Why would someone fall in love? How accidental was it? How intentional was it? How much of a mess did it make? How much did you fall? How much did it hurt?

And when he thought of Molly, quietly in her little apartment, crying over her mother, it occurred to him that it must hurt quite a bit.


On the twentieth of December, Molly was alone.

Sherlock had wondered, and wondered again. He knew Meena had called her briefly – since Molly had written it on her arm absentmindedly, as she tended to. And she'd made plans for tomorrow with Meena. But no one else had called. Sherlock would have known – Molly had reached the morgue, and received no calls. In fact, she'd kept her phone far away from her work station, which puzzled Sherlock.

He looked at her again. She seemed unconcerned.

Molly incited emotions in him. Odd ones – things out of place. In that minute, he felt a misplaced sense of anger towards Molly's family.
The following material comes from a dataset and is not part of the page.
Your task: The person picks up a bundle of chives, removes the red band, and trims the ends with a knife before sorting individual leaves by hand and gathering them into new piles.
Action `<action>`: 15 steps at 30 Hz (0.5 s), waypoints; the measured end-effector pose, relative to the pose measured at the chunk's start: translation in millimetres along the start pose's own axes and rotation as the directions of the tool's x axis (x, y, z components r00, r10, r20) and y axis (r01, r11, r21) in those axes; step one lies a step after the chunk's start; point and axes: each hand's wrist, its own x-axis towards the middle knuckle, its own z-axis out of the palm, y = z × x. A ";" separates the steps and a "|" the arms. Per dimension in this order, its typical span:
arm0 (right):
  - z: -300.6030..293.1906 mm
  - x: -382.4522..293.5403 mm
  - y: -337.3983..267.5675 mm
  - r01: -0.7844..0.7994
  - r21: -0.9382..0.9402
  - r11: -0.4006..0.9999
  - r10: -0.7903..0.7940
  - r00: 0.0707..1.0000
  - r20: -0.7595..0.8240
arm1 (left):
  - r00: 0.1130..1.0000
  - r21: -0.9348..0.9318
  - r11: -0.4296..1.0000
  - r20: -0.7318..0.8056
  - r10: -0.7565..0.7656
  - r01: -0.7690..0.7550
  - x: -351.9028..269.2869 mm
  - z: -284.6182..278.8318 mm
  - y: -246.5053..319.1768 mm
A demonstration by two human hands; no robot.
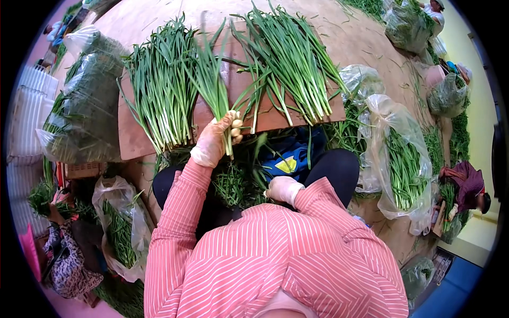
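Observation:
My left hand [214, 137], in a whitish glove, grips a small bunch of garlic chives [212, 85] near its pale stem ends, leaves pointing away from me. Low over my lap is my right hand [283, 190], also gloved, its fingers curled. A blurred green leaf [259, 155] runs up from near those fingers; whether they hold it is unclear. Under the bunch lies a reddish-brown board [234, 47]. A wide pile of chives [165, 87] covers its left part, and another pile [296, 67] its right part. A few loose stalks [256, 107] lie between, close to the front edge.
Loose green trimmings [230, 183] fill the space between my knees, beside a blue and yellow cloth [284, 161]. Plastic bags of greens stand at left [87, 99] and right [401, 163]. One person [73, 262] sits at lower left, another [463, 187] at far right.

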 end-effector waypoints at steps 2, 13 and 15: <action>-23.3 -10.0 -11.9 -0.167 0.357 0.919 0.244 0.952 -0.182 | 0.995 0.084 0.996 -0.096 0.014 -0.006 -8.4 3.3 8.2; -106.8 41.5 -20.1 0.013 0.934 0.356 0.467 0.864 -0.190 | 0.990 0.123 0.983 0.017 0.138 -0.139 -14.1 4.6 40.8; -99.1 32.1 -23.4 0.019 0.893 0.449 0.456 0.855 -0.248 | 0.995 0.118 0.988 -0.006 0.101 -0.099 -8.7 -9.6 27.7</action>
He shut his eyes meditatively. What was it about her, that caused him to feel so incessantly? Was it the constancy of her thoughts, the regularity of her whispers? Was it the way she looked, was it her special intelligence? Sherlock didn't know.

Who was Molly Hooper to do this? Why did she have such a power over him?


The windows of 221 Baker Street were humming.

The violin in Sherlock's hands was contributing to the entire atmosphere. Baker Street seemed to flicker in and out of existence through the violin – the lights dimming and glowing at the will of Sherlock's music.

Abruptly, the music stopped.

Sherlock was looking onto London. The orange glow of the city mixed into the black of sky, stars flickering out of the night thanks to the light pollution.

That was when he picked up a pen – his desk was nearby. His arm was tingling a little, and not because any words had appeared.


Molly was cooking when it happened.

She ignored the mac and cheese she had decided to make for the sake of comfort, her fingers fumbling as she pulled her sleeve aside.

Happy birthday.

The handwriting was slightly familiar. Sloping, but messy.

Her heart stopped.

He looked out at the stars, at London.

"Goodnight, Molly Hooper," he murmured.

No reply came back.


"I was wondering if you'd like coffee."

Molly looked nervous, as if she had been thinking about this for a while. She had a little lipstick on her lips, her eyes were wide, she looked intensely pretty – which was a strange observation for Sherlock to make, since he tried to think little of what someone looked like.

No, was what he thought.

Didn't she know?

Every work shifts, eventually, from work to text.

An author's work is a singular piece of writing – lonely, in a way – but a part of them. It exists without all the complications of a text – of different interpretations, of being part of a larger style of writing. People remain works for most of their lives, every part of them – from morning coffee to evening beers, a small work in their overall story.

Molly Hooper had never replied – and he had understood. After years of silence, it had to be a little difficult, especially when she thought she was in love with someone else.

"Black, two sugars," he said quickly.